=== GIVEN INFORMATION ===
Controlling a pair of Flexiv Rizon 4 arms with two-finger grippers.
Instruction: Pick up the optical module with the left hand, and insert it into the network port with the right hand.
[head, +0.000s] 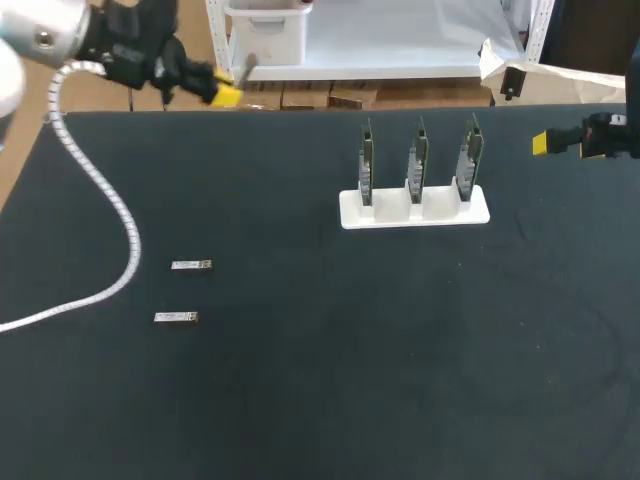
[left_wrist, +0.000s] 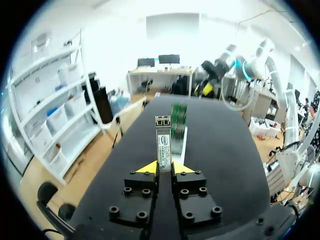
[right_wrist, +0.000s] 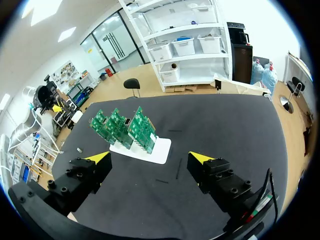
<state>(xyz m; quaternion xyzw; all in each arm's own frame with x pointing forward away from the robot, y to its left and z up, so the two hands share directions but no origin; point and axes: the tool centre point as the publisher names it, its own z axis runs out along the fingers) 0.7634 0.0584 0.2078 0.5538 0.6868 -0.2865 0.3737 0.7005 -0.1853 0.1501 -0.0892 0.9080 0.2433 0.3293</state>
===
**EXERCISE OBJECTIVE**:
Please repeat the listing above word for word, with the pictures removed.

**TASK ANSWER**:
Controlling a pair of Flexiv Rizon 4 arms with two-finger grippers.
Instruction: Pick up the optical module with the left hand, and insert it into the network port with the right hand.
[head, +0.000s] 
[left_wrist, +0.000s] 
[right_wrist, +0.000s] 
<state>(xyz m; quaternion xyzw; all in each arm's own frame with x pointing forward away from the robot, y to its left and z up, so the two hands share directions but no origin; point and axes: the tool centre point as the publisher names it, its own z axis runs out along the fingers) 0.7634 0.0584 0.2078 0.5538 0.6868 -0.2865 0.3737 0.7005 -0.1853 0.1501 -0.0892 0.9080 0.2433 0.3293</state>

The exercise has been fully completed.